Esa es la diferencia entre propaganda y arte. La propaganda convence. El arte obliga a posicionarse.

Feni lo sabía. Y la comisaria Garb lo subraya en la exposición: su obra escapa deliberadamente al uso del arte como eslogan o herramienta política simple. No es un cartel. Es una experiencia. La exposición incluye además otras cinco obras de Feni, entre ellas Hector Pieterson (1987), un dibujo basado en la fotografía del niño de doce años asesinado durante la represión de las protestas estudiantiles de Soweto en 1976. Y un rollo de más de cincuenta metros de longitud, You Wouldn’t Know God if He Spat in Your Eye, un diario visual de una densidad y una urgencia extraordinarias.

5. Por qué verla ahora

La historia no se repite, pero rima es también un título que interpela al presente. No hace falta señalar demasiado: las formas de la opresión cambian, pero su lógica persiste. Y el arte que las denuncia sigue siendo necesario.

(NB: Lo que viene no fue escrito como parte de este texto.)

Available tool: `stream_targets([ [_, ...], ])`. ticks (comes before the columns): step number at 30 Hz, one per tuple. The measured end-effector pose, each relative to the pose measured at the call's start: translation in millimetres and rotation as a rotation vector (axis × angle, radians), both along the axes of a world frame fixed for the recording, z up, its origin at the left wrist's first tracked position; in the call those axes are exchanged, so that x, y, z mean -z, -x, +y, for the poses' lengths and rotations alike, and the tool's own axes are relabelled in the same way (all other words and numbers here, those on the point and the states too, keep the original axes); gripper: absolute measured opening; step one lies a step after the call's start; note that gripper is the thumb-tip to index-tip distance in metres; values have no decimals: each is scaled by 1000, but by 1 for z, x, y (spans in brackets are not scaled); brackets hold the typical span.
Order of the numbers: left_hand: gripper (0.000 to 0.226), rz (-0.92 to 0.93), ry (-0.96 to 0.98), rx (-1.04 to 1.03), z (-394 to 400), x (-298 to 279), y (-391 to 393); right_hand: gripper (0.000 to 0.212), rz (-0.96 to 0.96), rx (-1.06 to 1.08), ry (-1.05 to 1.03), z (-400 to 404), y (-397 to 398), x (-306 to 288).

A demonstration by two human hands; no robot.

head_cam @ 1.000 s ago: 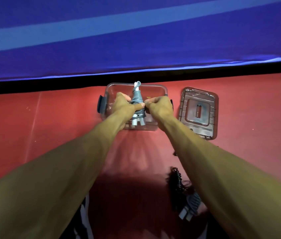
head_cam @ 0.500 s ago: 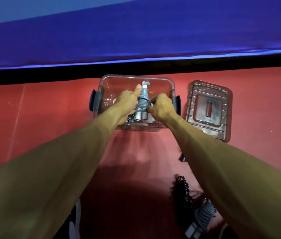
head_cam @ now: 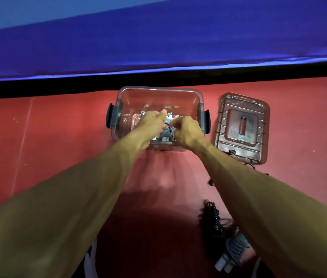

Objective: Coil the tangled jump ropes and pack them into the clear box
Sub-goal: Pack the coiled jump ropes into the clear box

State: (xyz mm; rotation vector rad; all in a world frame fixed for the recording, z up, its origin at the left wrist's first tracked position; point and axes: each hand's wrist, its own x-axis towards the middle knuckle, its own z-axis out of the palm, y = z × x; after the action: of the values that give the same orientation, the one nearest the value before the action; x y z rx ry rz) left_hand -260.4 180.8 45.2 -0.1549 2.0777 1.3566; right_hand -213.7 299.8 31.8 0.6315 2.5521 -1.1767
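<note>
Head view, nearest me at about five o'clock: a coiled grey rope point(head_cam: 237, 244) lies beside a black rope point(head_cam: 211, 219) on the red floor point(head_cam: 58, 147), close by my right forearm, I'd guess parked within easy reach because they go in next. Farther out, towards twelve o'clock, both my arms reach into the clear box point(head_cam: 159, 91). My left hand point(head_cam: 151, 121) lies over the grey bundle point(head_cam: 166, 132) inside the box, fingers stretched forward and fairly straight, seemingly pressing it down so the coils stay wound. My right hand point(head_cam: 186, 130) sits at the bundle's three o'clock side, fingers curled in towards the cord; I cannot tell whether they pinch it or only steady it. The bundle rests low in the near half of the box, which leaves the far half free. At three o'clock from the box the lid point(head_cam: 242, 127) lies flat, well clear of the opening so nothing blocks packing.
</note>
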Motion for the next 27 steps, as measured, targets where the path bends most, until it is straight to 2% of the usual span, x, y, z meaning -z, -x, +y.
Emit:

Ver el Guernica africano de Dumile Feni junto al Guernica de Picasso en el Reina Sofía es una experiencia que no deja indiferente. No porque sea impactante en el sentido fácil, sino porque exige algo del espectador: que se pregunte qué está mirando, qué historia hay detrás, y qué tiene que ver esa historia con el presente.

La historia no se repite, pero rima Dumile Feni: Guernica africano Museo Reina Sofía — Edificio Sabatini, Planta 2, Sala 205.08 Hasta el 22 de septiembre de 2026 Entrada general: 12 €

Hay imágenes que no son neutrales. Que toman partido desde el primer trazo. Que no piden ser comprendidas. Piden ser enfrentadas.

El Guernica africano de Dumile Feni es una de ellas. Y Madrid tiene la oportunidad de enfrentarse a él hasta septiembre.